In Uruguay around 15 Old Believer households live in the settlement of Colonia Ofir in the Río Negro Department, and five households live in the settlement of La Pitanga, near Guichón in the Paysandú Department. Initially, Brazilian Old Believers had settled in the vicinity of a Khlysty village on the outskirts of San Javier, but soon became disillusioned with the Khlysty and founded Ofir and La Pitanga. San Javier houses a significant ethnic Russian population, although the San Javier Russian community originates from Voronezh.

Most Old Believers in Bolivia live in the Santa Cruz Department, in the settlements of Toborochi and Esperanza, as well as the cities of Santa Cruz de la Sierra and Ascensión de Guarayos. Some other Old Believers live in the Cochabamba, Beni, and La Paz departments. Old Believers make up around two thirds of Russophones in Bolivia.
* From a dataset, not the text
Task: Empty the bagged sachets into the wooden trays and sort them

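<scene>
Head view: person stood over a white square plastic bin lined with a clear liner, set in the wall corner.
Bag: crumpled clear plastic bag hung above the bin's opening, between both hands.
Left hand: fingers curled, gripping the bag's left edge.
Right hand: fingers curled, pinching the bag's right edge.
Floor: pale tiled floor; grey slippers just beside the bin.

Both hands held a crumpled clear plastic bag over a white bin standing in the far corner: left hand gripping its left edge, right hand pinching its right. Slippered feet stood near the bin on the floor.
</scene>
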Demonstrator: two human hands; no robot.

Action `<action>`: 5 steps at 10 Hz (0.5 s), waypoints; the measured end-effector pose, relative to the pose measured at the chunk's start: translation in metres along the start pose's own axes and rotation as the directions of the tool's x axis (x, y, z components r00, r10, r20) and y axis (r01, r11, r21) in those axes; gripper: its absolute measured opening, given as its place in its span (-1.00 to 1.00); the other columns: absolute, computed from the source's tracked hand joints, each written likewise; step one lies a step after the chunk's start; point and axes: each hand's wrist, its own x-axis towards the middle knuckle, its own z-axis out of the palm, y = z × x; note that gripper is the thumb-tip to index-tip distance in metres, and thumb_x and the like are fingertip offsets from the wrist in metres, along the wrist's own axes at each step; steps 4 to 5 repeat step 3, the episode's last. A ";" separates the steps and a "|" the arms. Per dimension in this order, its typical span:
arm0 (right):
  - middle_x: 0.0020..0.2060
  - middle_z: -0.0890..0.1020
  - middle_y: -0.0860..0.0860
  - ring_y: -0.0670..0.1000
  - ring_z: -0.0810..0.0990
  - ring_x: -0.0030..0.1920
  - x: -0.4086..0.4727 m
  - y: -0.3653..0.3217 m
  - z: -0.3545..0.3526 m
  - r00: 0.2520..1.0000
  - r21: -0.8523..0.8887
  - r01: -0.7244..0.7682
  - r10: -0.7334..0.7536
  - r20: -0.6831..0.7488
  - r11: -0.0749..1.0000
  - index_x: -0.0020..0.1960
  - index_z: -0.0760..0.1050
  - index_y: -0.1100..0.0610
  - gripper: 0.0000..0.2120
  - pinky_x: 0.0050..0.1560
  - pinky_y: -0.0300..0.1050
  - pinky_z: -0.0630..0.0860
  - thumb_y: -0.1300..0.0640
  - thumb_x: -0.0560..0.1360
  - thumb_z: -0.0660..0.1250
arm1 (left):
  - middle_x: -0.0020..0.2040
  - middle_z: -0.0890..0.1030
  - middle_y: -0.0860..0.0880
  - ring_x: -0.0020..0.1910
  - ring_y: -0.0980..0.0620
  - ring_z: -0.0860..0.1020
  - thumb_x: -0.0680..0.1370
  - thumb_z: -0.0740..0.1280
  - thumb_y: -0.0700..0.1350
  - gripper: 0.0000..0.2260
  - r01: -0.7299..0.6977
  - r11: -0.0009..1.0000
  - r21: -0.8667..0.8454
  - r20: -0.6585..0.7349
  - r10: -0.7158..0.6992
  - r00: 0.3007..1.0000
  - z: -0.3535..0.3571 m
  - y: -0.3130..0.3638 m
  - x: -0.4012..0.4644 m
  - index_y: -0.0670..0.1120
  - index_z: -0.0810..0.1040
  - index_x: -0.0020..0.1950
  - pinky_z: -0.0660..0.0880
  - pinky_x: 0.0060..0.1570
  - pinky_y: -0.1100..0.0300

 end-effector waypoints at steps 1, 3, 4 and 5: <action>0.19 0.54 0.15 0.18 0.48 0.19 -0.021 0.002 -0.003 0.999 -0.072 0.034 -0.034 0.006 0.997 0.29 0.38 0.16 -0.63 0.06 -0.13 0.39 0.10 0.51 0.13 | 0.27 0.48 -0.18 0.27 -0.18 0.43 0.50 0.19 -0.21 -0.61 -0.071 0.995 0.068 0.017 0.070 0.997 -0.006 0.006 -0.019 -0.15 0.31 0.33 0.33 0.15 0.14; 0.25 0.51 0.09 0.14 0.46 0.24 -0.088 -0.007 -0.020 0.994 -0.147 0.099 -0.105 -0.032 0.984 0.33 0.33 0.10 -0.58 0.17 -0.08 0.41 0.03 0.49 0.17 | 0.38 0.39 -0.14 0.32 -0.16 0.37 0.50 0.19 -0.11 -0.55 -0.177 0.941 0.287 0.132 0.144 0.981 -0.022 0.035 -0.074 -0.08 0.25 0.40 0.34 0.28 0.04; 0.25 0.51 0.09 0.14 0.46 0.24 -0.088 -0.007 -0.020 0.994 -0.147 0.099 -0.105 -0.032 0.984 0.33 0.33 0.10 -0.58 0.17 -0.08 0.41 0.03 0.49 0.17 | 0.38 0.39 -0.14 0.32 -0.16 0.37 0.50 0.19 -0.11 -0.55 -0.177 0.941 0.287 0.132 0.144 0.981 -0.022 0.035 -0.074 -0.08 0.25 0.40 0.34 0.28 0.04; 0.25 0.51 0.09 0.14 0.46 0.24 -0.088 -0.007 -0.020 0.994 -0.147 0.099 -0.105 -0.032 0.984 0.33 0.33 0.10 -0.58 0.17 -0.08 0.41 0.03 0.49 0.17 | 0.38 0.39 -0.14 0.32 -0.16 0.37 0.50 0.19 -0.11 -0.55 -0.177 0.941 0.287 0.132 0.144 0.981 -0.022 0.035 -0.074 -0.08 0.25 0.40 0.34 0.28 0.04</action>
Old Believers from Bolivia migrated to Chile in the early 1990s, settling in the vicinity of Futrono, however no Old Believer families remain in Futrono. A few Old Believer households live in the Santiago area.

==Culture==
Old Believers maintain an isolated and rural lifestyle and preserve traditional culture, living on farmsteads in their own villages. They are patriarchal, with men being the heads of household and breadwinners and women taking care of children and the home. Marriage with outsiders is prohibited unless the person converts, although it is common for couples to be from Old Believer communities in different countries. Old Believers prefer self-sufficiency, and avoid buying food from stores, going to restaurants, and borrowing money from banks. They generally do not watch television, but use the internet for communication.

Women engage in needlework and other crafts, particularly weaving, embroidery, lacemaking, braiding waist belts, and fabric painting. Old Believers wear traditional Russian clothing, including sarafans, headscarves and caps, embroidered shirts, and the obligatory waist belt. Men are bearded.

===Religion===
The Old Believers of South America are priestless and worship on Saturdays and holy days in prayer houses.

===Economy===
Old Believers are traditionally farmers, and have found success at integrating into South American economic life and use advanced agricultural machinery. In Brazil, Bolivia, and Uruguay, they grow soy and corn, and in Argentina they grow fruit and vegetables. They also farm cattle and engage in fishing. According to D. V. Belov, Brazil is the only country where Old Believers hold large amounts of land and engage in large-scale agriculture.

===Education===
Old Believer children generally attend local public schools where required by law. Children are taught Russian within the family and at community classes. Uruguayan Old Believers, who are considered particularly strict, are an exception and do not send their children to local schools.

==Language==
Old Believers speak dialects of Russian; due to their traditional rural lifestyle and isolation from the Russian literary standard, they preserve archaic elements of the Russian language which have disappeared in other communities. The dialect spoken by South American Old Believers has developed independently of other forms of the Russian language, and incorporates some lexemes from Spanish and Portuguese. Most Old Believers speak the language of their adopted country (Spanish or Brazilian Portuguese), with varying degrees of fluency, in order to communicate with outside society. However, Russian is spoken as the daily language.